__Work to complete__. From the entries below, please output exactly the lines starting at the one containing "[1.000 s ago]" and ending at the one containing "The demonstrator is", both included.

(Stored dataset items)
*****

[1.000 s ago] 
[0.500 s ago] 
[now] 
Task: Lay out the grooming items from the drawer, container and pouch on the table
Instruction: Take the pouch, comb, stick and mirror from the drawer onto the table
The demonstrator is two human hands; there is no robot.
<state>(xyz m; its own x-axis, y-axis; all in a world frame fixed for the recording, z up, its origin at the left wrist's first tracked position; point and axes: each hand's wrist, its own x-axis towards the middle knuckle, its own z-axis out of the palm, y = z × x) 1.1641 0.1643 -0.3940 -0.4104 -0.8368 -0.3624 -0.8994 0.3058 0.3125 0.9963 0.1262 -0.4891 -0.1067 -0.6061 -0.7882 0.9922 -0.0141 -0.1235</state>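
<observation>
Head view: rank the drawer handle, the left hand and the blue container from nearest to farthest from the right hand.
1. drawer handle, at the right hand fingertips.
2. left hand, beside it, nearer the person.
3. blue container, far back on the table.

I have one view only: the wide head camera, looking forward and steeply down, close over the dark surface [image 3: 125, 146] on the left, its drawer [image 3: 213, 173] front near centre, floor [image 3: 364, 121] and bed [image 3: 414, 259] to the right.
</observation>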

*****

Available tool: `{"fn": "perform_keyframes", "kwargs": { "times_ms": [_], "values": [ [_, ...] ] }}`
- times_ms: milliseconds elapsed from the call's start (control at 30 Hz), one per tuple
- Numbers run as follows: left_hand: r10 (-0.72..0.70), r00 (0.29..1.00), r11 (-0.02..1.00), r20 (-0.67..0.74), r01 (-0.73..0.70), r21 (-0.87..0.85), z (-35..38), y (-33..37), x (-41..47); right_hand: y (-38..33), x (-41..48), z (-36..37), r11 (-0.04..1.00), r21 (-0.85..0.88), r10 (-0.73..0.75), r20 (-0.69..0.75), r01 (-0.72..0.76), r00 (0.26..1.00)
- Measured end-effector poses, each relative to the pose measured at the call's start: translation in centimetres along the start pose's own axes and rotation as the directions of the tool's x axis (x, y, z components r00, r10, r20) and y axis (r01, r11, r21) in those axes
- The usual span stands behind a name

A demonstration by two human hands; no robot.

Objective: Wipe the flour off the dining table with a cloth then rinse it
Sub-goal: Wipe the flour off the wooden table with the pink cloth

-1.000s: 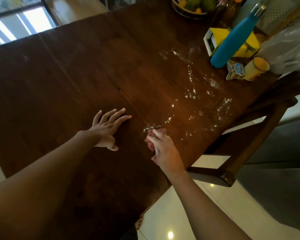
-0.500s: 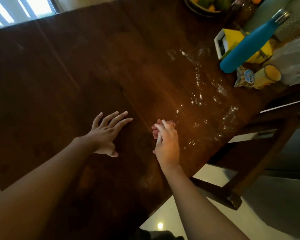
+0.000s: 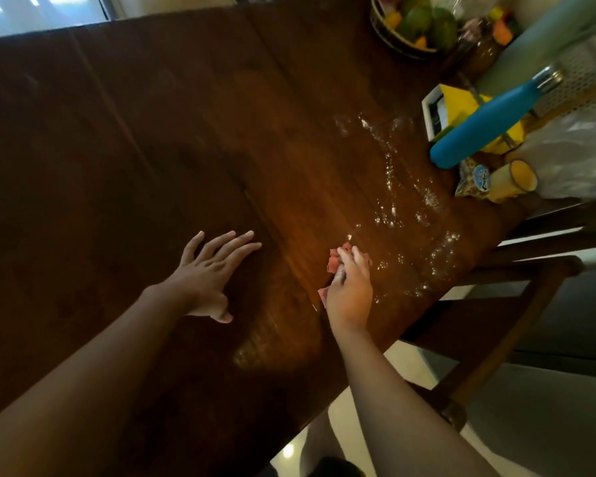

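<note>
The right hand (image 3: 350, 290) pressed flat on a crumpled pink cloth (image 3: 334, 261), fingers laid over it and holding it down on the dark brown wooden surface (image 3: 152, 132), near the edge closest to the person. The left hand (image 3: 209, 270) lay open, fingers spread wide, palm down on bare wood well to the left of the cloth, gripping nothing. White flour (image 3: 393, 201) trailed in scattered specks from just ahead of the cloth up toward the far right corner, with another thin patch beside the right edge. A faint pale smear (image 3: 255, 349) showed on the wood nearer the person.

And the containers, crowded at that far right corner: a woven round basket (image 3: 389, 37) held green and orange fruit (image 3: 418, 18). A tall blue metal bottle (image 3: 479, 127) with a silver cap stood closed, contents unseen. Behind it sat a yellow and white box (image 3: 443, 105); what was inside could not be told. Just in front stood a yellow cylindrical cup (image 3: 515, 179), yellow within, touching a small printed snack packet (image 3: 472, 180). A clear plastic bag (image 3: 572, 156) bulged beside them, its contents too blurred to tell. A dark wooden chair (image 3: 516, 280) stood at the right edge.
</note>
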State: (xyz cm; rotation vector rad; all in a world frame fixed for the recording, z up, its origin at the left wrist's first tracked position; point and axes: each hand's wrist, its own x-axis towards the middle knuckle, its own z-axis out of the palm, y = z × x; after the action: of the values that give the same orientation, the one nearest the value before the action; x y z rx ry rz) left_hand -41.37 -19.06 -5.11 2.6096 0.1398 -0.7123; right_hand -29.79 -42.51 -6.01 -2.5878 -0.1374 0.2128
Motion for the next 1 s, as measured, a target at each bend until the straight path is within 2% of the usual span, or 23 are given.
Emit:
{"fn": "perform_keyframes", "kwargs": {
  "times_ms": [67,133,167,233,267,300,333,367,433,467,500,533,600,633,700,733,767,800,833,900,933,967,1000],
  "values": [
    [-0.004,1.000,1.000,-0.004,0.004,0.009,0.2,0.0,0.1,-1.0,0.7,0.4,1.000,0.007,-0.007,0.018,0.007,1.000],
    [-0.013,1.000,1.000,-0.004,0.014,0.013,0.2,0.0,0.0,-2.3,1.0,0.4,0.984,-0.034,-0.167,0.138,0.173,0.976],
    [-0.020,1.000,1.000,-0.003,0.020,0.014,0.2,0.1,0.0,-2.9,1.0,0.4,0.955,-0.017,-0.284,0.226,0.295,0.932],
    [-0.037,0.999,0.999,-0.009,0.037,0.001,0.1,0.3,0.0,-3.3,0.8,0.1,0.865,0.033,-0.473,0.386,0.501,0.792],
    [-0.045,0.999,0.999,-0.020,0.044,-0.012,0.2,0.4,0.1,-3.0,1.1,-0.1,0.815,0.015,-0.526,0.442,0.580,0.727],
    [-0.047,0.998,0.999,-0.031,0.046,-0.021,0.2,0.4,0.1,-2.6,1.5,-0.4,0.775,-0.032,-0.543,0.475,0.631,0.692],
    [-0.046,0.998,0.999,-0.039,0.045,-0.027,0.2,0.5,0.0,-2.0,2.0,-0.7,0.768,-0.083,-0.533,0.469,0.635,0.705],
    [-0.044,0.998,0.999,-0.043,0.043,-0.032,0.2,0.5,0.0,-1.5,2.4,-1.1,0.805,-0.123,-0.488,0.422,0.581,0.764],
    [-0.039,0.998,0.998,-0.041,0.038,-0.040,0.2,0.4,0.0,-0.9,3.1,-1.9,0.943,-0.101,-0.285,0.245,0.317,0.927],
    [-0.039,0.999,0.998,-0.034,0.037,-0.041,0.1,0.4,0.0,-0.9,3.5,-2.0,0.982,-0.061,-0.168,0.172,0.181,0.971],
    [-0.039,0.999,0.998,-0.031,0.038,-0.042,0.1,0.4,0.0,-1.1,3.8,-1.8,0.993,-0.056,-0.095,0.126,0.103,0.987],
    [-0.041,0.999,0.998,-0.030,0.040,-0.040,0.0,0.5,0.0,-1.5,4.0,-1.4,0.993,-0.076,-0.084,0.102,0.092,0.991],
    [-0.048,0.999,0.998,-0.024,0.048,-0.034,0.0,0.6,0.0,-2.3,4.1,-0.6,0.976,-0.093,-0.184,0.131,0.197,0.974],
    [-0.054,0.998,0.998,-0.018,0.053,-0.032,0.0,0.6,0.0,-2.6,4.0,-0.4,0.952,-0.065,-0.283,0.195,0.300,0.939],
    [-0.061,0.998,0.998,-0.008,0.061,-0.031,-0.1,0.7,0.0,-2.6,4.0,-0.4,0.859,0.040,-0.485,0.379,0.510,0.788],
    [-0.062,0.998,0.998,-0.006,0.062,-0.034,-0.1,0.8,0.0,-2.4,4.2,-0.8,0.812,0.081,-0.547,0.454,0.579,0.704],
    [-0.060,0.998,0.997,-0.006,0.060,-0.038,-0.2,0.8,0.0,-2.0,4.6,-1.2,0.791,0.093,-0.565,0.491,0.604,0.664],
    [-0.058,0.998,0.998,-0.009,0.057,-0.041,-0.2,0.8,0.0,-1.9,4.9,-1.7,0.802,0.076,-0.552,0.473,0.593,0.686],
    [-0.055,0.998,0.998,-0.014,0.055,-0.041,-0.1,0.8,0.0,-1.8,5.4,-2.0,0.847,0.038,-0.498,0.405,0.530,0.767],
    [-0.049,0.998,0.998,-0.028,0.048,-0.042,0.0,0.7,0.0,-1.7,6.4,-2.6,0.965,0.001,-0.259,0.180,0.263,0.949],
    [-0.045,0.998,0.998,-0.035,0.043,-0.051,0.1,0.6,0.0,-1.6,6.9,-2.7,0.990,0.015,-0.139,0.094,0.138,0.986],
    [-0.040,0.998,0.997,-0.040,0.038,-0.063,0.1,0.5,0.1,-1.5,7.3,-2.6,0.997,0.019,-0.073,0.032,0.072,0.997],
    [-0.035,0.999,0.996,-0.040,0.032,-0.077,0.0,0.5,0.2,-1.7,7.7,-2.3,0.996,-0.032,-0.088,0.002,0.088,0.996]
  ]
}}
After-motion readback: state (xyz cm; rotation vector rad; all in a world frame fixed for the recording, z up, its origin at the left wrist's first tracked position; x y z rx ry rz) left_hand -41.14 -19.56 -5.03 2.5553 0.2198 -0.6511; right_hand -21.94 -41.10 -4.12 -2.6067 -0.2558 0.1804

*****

__Result__.
[1.000 s ago] 
[0.500 s ago] 
[now] 
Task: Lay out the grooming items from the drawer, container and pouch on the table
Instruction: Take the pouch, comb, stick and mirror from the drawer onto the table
The demonstrator is two human hands; there is no robot.

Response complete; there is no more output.